Darden I, 796 F.2d at 706-07 (footnote omitted).

On remand, the district court applied that test and ruled that Darden was an employee; we affirmed that decision in Darden v. Nationwide Mutual Insurance Co., 922 F.2d 203 (4th Cir. 1991) (Darden II) . Subsequently, the Supreme Court granted certiorari and ruled that the term "employee," as used by ERISA, incorporates the general common law of agency. The Court instructed that the determination of who qualifies as an "employee" under ERISA should be made according to common law principles. The Court adopted a test composed of thirteen factors:

In determining whether a hired party is an employee under the general common law of agency, we consider the hiring party's right to control the manner and means by which the product is accomplished. Among the other factors relevant to this inquiry are the skill required; the source of the instrumentalities and tools; the location of the work; the duration of the relationship between the parties; whether the hiring party has the right to assign additional projects to the hired party; the extent of the hired party's discretion over when and how long to work; the method of payment; the hired party's role in hiring and paying assistants; whether the work is part of the regular business of the hiring party; whether the hiring party is in business; the provision of employee benefits; and the tax treatment of the hired party.

Darden, --- U.S. at ---- - ----, 112 S. Ct. at 1348, 117 L. Ed. 2d at 581-82 (quoting Community for Creative Non-Violence v. Reid, 490 U.S. 730, 109 S. Ct. 2166, 104 L. Ed. 2d 811 (1989)). The Court also stated that "all of the incidents of the relationship must be assessed and weighed with no one factor being decisive." Darden, --- U.S. at ----, 112 S. Ct. at 1349, 117 L. Ed. 2d at 590 (quoting NLRB v. United Insurance Company of America, 390 U.S. 254, 258, 88 S. Ct. 988, 991, 19 L. Ed. 2d 1083 (1968)).

Although the common law test of the employee/employer relationship applied by the district court in its first determination seems consistent with the common law standard announced by the Supreme Court, we believe it is appropriate for the district court to determine whether Darden was an employee of Nationwide under the Supreme Court's formulation. In view of this, the case is again remanded to the district court for the sole purpose of determining whether or not Darden was a Nationwide employee under the Supreme Court definition of common law employee.

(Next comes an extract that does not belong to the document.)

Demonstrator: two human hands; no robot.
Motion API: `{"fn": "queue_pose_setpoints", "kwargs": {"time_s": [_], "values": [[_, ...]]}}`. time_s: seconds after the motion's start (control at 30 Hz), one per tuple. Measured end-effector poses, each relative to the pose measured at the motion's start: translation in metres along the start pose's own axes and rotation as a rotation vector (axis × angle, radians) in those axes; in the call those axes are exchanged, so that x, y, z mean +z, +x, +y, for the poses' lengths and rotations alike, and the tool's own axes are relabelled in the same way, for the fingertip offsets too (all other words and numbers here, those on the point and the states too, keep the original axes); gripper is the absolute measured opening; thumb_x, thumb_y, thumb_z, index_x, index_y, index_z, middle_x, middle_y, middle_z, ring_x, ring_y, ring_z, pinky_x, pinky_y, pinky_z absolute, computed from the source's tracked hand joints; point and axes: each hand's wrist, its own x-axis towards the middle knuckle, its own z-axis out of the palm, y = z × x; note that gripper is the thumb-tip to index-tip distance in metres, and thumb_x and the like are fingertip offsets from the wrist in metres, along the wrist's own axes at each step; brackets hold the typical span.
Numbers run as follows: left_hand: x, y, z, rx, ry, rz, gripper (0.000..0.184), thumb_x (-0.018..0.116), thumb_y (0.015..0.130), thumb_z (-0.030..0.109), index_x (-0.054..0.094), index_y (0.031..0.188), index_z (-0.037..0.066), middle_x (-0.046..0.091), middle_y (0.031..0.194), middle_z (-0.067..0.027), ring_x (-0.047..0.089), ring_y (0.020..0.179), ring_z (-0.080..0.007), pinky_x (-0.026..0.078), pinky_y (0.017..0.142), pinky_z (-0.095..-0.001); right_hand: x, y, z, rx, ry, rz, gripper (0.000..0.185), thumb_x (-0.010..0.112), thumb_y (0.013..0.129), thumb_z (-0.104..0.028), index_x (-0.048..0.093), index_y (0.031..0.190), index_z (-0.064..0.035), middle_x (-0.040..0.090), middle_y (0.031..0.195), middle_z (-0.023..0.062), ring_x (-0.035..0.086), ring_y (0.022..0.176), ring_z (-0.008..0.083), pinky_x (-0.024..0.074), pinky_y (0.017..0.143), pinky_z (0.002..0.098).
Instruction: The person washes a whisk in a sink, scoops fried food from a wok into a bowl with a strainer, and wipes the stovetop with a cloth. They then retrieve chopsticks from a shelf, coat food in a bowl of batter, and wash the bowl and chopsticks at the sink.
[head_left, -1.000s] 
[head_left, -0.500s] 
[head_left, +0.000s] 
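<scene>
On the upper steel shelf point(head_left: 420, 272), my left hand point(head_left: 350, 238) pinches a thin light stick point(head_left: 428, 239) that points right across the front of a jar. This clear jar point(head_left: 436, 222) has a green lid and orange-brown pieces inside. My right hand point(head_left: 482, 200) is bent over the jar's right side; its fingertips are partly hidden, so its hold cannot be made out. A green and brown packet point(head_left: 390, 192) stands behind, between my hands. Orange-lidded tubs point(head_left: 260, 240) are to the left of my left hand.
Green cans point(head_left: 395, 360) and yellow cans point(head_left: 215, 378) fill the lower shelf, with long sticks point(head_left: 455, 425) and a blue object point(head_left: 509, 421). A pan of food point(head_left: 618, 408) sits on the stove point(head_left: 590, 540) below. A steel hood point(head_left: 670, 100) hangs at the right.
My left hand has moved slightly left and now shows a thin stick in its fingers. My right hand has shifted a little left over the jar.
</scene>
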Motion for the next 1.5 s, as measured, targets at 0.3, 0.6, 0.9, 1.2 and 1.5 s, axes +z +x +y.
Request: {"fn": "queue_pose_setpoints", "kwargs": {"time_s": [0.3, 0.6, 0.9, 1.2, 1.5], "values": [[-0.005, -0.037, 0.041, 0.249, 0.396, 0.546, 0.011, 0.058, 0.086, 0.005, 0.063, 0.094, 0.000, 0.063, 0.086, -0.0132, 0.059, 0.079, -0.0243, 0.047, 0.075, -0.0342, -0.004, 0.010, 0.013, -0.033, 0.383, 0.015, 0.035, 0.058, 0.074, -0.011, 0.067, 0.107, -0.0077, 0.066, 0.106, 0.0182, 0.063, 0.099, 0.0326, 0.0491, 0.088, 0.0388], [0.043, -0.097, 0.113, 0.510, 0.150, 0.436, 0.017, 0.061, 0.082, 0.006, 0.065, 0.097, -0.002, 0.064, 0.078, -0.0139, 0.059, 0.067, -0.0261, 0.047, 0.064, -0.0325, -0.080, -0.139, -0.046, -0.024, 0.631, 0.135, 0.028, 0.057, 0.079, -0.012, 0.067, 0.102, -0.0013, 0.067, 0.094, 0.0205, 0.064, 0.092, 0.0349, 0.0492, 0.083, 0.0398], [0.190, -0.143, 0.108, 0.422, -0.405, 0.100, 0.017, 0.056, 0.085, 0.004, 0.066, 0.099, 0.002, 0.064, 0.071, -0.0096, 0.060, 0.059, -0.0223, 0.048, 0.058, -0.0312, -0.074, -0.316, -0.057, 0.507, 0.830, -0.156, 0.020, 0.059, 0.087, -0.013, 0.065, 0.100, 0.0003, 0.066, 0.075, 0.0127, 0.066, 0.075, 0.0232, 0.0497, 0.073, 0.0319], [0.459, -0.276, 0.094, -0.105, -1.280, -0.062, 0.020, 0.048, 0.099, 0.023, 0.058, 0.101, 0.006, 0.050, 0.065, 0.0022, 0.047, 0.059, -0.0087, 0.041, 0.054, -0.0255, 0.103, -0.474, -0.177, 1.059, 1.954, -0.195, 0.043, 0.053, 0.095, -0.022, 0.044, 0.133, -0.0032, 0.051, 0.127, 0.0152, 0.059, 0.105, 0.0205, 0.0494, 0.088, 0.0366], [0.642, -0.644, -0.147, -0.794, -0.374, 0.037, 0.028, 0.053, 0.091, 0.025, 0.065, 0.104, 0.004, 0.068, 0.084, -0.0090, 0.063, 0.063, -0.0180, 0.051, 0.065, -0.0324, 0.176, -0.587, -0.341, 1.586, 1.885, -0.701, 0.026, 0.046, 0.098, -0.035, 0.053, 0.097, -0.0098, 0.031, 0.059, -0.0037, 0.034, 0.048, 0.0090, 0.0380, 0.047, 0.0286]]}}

REMANDED WITH INSTRUCTIONS.

 1

Two programs comprised the retirement plan. Darden had accumulated $28,664 in the Deferred Compensation Plan under which he was entitled to $120 per month for the remainder of his life, to begin at age fifty. He had accumulated $65,706 in the Extended Earnings Plan under which he was entitled to $490 a month for the remainder of his life, to begin within sixty days of his termination

 2

Under any of the three statutorily-defined vesting alternatives, the plan for Darden had vested and was immune from forfeiture. 29 U.S.C. § 1053(a) (2) (A)-(C)

 3

Section 502(a) provides that a participant in an employee retirement security plan may bring a civil action to enforce the provisions of the Act and thereby recover benefits. 29 U.S.C. § 1132(a)

A participant is defined as "any employee or former employee of an employer ... who is or may become eligible to receive a benefit of any type from an employee benefit plan which covers employees of such employer...." 29 U.S.C. § 1002(7).

ERISA defines an "employee" as "any individual employed by an employer." 29 U.S.C. § 1002(6).